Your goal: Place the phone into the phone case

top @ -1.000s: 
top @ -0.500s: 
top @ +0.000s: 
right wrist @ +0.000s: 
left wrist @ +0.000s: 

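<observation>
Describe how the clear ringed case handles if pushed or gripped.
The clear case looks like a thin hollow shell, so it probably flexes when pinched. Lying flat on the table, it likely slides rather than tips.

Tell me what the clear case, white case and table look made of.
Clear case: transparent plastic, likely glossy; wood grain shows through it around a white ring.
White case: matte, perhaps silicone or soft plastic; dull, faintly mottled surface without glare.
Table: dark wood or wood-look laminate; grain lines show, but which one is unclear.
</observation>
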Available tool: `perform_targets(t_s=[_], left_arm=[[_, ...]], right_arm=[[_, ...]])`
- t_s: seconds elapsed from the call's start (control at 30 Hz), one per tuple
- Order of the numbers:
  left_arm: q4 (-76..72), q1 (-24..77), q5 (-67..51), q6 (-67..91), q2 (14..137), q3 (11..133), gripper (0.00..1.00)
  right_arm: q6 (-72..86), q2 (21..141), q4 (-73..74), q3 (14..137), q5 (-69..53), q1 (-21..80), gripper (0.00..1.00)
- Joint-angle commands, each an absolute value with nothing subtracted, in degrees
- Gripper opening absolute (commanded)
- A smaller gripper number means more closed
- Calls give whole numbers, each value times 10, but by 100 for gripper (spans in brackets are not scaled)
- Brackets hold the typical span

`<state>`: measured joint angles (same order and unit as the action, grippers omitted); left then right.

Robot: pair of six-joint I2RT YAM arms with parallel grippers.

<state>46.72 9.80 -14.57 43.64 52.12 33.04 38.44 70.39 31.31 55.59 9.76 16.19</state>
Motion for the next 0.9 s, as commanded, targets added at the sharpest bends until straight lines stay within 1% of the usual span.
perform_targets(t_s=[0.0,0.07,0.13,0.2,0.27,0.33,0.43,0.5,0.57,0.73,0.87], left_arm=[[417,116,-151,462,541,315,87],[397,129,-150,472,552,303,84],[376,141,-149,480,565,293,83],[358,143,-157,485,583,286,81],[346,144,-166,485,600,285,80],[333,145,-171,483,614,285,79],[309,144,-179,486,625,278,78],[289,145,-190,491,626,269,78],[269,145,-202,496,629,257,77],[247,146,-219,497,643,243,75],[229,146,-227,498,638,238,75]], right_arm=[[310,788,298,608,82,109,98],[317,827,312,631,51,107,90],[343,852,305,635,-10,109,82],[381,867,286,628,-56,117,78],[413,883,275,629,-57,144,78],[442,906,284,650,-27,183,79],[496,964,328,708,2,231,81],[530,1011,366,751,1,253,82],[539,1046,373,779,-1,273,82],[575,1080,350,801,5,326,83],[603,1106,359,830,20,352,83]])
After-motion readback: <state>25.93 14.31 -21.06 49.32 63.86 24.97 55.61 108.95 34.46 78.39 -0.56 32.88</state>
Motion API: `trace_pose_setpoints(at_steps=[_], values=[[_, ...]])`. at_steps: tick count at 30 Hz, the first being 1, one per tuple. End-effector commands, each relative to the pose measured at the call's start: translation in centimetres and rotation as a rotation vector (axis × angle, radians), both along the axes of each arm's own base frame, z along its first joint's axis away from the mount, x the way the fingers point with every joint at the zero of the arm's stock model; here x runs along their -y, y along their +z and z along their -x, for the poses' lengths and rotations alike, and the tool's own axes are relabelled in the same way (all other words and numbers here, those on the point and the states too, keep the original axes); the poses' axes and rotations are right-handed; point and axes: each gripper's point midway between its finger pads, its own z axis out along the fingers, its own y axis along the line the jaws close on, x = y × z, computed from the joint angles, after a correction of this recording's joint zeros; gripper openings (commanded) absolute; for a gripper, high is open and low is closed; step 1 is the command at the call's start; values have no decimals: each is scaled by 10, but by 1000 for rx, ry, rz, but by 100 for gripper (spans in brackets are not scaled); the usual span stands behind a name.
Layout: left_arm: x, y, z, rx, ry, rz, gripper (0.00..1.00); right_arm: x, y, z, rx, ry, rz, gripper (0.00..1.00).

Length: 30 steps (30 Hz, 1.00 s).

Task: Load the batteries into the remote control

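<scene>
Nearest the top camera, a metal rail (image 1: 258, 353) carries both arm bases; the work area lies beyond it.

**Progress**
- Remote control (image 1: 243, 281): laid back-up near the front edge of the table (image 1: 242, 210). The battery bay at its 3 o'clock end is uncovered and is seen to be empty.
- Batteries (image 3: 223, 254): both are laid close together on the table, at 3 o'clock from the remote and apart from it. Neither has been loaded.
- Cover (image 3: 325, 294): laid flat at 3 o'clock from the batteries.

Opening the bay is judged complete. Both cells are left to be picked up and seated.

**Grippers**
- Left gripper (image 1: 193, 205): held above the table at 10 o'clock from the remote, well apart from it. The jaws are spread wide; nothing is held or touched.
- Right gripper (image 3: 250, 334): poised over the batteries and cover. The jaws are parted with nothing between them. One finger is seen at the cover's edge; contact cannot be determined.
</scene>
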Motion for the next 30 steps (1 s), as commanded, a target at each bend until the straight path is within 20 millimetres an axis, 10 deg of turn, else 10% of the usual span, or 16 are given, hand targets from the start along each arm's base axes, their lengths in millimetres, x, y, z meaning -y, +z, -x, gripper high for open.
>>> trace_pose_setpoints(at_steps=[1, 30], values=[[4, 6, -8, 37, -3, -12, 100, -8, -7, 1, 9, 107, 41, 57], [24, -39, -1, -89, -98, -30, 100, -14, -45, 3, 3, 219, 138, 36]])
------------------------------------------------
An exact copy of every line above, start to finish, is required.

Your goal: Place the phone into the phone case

top @ -1.000s: 
top @ -0.500s: 
top @ +0.000s: 
right wrist @ +0.000s: 
left wrist @ +0.000s: 

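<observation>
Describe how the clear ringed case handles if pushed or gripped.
The clear case looks like a thin hollow shell, so it probably flexes when pinched. Lying flat on the table, it likely slides rather than tips.

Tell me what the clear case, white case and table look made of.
Clear case: transparent plastic, likely glossy; wood grain shows through it around a white ring.
White case: matte, perhaps silicone or soft plastic; dull, faintly mottled surface without glare.
Table: dark wood or wood-look laminate; grain lines show, but which one is unclear.
</observation>
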Available tool: `perform_targets(t_s=[_], left_arm=[[_, ...]], right_arm=[[_, ...]])`
- t_s: seconds elapsed from the call's start (control at 30 Hz), one per tuple
- Order of the numbers:
  left_arm: q4 (-76..72), q1 (-24..77), q5 (-67..51), q6 (-67..91), q2 (14..137), q3 (11..133), gripper (0.00..1.00)
  right_arm: q6 (-72..86), q2 (21..141), q4 (-73..74), q3 (14..137), q5 (-69..53), q1 (-21..80), gripper (0.00..1.00)
- Joint-angle commands, each an absolute value with nothing subtracted, in degrees
- Gripper opening absolute (commanded)
- A smaller gripper number means more closed
- Calls give whole numbers, each value times 10, but by 100 for gripper (spans in brackets are not scaled)
- Brackets hold the typical span

`<state>`: measured joint angles (same order and unit as the action, grippers omitted); left then right.

Robot: pair of six-joint I2RT YAM arms with parallel grippers.

<state>46.72 9.80 -14.57 43.64 52.12 33.04 38.44 70.39 31.31 55.59 9.76 16.19</state>
Motion for the next 0.9 s, as commanded, targets added at the sharpest bends until straight lines stay within 1% of the usual span.
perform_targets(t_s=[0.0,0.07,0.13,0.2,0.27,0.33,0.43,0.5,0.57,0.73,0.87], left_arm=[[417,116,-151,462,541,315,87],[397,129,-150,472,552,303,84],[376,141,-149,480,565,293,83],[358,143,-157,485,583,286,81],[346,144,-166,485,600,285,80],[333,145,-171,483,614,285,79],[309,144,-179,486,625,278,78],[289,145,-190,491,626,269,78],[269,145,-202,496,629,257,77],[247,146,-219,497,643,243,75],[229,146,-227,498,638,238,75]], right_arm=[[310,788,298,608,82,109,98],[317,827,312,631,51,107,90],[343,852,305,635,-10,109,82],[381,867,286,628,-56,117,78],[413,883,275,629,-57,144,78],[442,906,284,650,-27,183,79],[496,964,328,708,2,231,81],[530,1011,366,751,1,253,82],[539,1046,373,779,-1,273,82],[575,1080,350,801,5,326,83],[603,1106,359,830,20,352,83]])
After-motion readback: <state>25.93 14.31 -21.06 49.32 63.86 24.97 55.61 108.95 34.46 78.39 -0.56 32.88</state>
Motion API: `trace_pose_setpoints(at_steps=[_], values=[[_, ...]])`. at_steps: tick count at 30 Hz, the first being 1, one per tuple. End-effector commands, each relative to the pose measured at the call's start: translation in centimetres and rotation as a rotation vector (axis × angle, radians), both along the axes of each arm's own base frame, z along its first joint's axis away from the mount, x the way the fingers point with every joint at the zero of the arm's stock model; here x runs along their -y, y along their +z and z along their -x, for the poses' lengths and rotations alike, and the tool's own axes are relabelled in the same way (all other words and numbers here, those on the point and the states too, keep the original axes); the poses' axes and rotations are right-handed; point and axes: each gripper's point midway between its finger pads, its own z axis out along the fingers, its own y axis along the line the jaws close on, x = y × z, computed from the joint angles, after a correction of this recording's joint zeros; gripper openings (commanded) absolute; for a gripper, high is open and low is closed; step 1 is the command at the call's start; values have no decimals: each is scaled by 10, but by 1000 for rx, ry, rz, but by 100 for gripper (spans in brackets are not scaled); the usual span stands behind a name.
Layout: left_arm: x, y, z, rx, ry, rz, gripper (0.00..1.00); right_arm: x, y, z, rx, ry, rz, gripper (0.00..1.00).

Length: 30 steps (30 Hz, 1.00 s).

Task: Load the batteries into the remote control

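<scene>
Nearest the top camera, a metal rail (image 1: 258, 353) carries both arm bases; the work area lies beyond it.

**Progress**
- Remote control (image 1: 243, 281): laid back-up near the front edge of the table (image 1: 242, 210). The battery bay at its 3 o'clock end is uncovered and is seen to be empty.
- Batteries (image 3: 223, 254): both are laid close together on the table, at 3 o'clock from the remote and apart from it. Neither has been loaded.
- Cover (image 3: 325, 294): laid flat at 3 o'clock from the batteries.

Opening the bay is judged complete. Both cells are left to be picked up and seated.

**Grippers**
- Left gripper (image 1: 193, 205): held above the table at 10 o'clock from the remote, well apart from it. The jaws are spread wide; nothing is held or touched.
- Right gripper (image 3: 250, 334): poised over the batteries and cover. The jaws are parted with nothing between them. One finger is seen at the cover's edge; contact cannot be determined.
</scene>
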Motion for the next 30 steps (1 s), as commanded, a target at each bend until the straight path is within 20 millimetres an axis, 10 deg of turn, else 10% of the usual span, or 16 are given, hand targets from the start along each arm's base axes, their lengths in millimetres, x, y, z meaning -y, +z, -x, gripper high for open.
>>> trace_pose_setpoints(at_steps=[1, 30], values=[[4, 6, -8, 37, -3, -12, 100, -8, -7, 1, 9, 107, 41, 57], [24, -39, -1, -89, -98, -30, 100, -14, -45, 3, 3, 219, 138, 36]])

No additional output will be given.